ALGÉRIE
03/10/2014 08h:11 CET

Chanteur, compositeur, parolier, producteur et violoniste, Akim El Sikameya promeut la musique arabo-andalouse

Facebook/Akim El Sikameya

Le nom d'Akim El Sikameya ne vous évoque peut-être rien? Vous n'êtes pas les seuls. Pourtant c'est un artiste algérien reconnu et apprécié à l'étranger.

Issu d'une grande famille oranaise, Akim parcourt l'Asie, l'Amérique et l'Europe donnant des concerts et faisant connaitre la musique arabo-andalouse.

Retour sur une enfance musicale

Tout a commencé avec une passion précoce pour les instruments musicaux. À l'age de huit ans, Akim s'initie au violon en même temps que le chant à l'école "Nassim El Andalous".

À 12 ans, il fait avec l'orchestre de son collège, une tournée en Algérie. En 1990, il décide de fonder son groupe "El Meya" avant de s'exiler en France en 1994 à cause de la situation sécuritaire. Il avait entre-temps réussi à décrocher son diplôme d'ingénieur en télécommunications.

Arrivé à Marseille, il fait la découverte du milieu artistique de la rive nord de la méditerranée. Une découverte qui ne le détournera pas de ses études puisqu'il décroche un master en management de l'innovation et du marketing.

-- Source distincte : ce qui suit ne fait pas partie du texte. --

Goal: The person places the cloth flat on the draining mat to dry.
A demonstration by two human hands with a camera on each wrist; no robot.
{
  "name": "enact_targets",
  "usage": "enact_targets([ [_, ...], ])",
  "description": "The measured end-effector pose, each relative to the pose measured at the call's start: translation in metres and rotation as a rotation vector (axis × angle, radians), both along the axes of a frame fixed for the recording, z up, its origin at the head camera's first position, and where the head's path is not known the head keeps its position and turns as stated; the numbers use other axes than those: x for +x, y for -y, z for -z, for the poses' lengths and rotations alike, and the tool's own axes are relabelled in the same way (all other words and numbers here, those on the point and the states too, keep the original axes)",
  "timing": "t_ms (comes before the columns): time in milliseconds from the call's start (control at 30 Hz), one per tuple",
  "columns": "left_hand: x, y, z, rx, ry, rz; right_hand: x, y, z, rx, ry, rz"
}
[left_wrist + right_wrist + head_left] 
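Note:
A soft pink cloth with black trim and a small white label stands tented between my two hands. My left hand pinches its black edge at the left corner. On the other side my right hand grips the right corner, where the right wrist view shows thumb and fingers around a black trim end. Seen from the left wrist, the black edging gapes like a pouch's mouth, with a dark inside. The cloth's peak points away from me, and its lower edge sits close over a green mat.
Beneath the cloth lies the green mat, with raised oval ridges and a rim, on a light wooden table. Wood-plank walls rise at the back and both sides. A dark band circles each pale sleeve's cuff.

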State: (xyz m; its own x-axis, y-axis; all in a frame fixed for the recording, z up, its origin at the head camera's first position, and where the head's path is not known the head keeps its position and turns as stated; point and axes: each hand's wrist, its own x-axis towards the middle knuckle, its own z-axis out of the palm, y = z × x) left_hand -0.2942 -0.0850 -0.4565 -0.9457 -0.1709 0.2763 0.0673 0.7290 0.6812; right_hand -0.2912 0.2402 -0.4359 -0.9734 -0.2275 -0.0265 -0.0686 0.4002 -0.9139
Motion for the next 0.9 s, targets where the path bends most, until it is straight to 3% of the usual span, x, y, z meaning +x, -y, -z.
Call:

L'innovation ne manque, justement pas à Akim. "Mon ambition n’est pas de conserver un patrimoine. Je veux m’adapter à la société du 21e siècle. Je reste donc en cohérence avec l’arabo-andalou, musique née dans une période très féconde où les communautés musulmane, juive et chrétienne ont donné tout leur sens aux notions de partage et d’échange", tient à préciser l’artiste à Al Huffington Post Algérie.

Après 16 ans de musique en Algérie, son "exil français" a permis à ce musicien de développer son propre style en mélangeant le patrimoine arabo-andalous à d'autres types musicaux.

Du flamenco au jazz en passant par le bossanova ou la musique celtique et tzigane, il affirme la nécessité "d'avoir des conservateurs pour préserver ce patrimoine, mais tout autant d'innovateurs pour faire évoluer cette musique afin de la perpétuer dans le monde".

C'est de cet amour des musiques du monde que naît l'album live avec Med'Set Orkestra. Un régal musical du pourtour méditerranéen.

Artiste pluridisciplinaire

Akim, le chanteur-violoniste ne s'est produit, cependant, qu'une seule fois en Algérie à la salle El-Mougar en 2010. Après 10 ans d'attente de ce moment, sa voix émeut et ses prouesses de violoniste avaient séduit le public... Mais pas les responsables.

Son nom d'artiste Sikameya n'est que la composante des deux noubas Sika et Maya, preuve de son attachement au patrimoine algérien. En essayant de marquer cette musique arabo-andalouse par sa touche "urbaine", Akim a été beaucoup critiqué: "Je ne suis pas un rebelle, ni un révolté. Je cherche juste l’essence de la musique que j’aime pour lui donner sa dimension naturellement universelle et moderne" s'explique-t-il.

Son engagement culturel dans le domaine musical se traduit tous les deux mois par des soirées festives interculturelles dans le 20e arrondissement de Paris où il est installé depuis plus de dix ans. "C'est une occasion pour les jeunes pour se produire et les aider à tracer leurs chemins" explique Akim en sa qualité de directeur artistique des "Noubas d'ici".

Akim compte déjà à son actif trois albums. Le premier qui date de 1999 intitulé "Atifa/Oumi", l'a révélé au public français et lui a permis de participer à des festivals et des tournées dans toute la France.

"Aïni Amel" est son second album sorti en 2004.

Grâce à cet album, il a pu participer, la même année, au festival WOMAD (World Of Music, Arts and Dance) et a été désigné comme l'artiste "coup de coeur" de cette édition.

Quand à son dernier album, "Un Chouia d'amour", il remonte à 2008. Akim travaille actuellement sur une nouvelle oeuvre. "Mon quatrième album verra le jour d'ici 2015" confie-t-il auHuffinPost Algérie.

Amour et tabous

Son premier clip pour son dernier album "Un Chouia d'amour" a bouleversé les uns comme a marqué d'autres. Un clip osé où il souligne que le sentiment amoureux était plus "fort que tous les dogmes". Akim explique qu'il a "voulu casser les clichés modernes autour de la religion, le machisme et l'amour".

Provocateur et intriguant , ce vidéo clip marque la dualité entre l'amour et le désir face aux interdits sociétaux et les extrémismes religieux. Un sujet à polémique certaine en Algérie.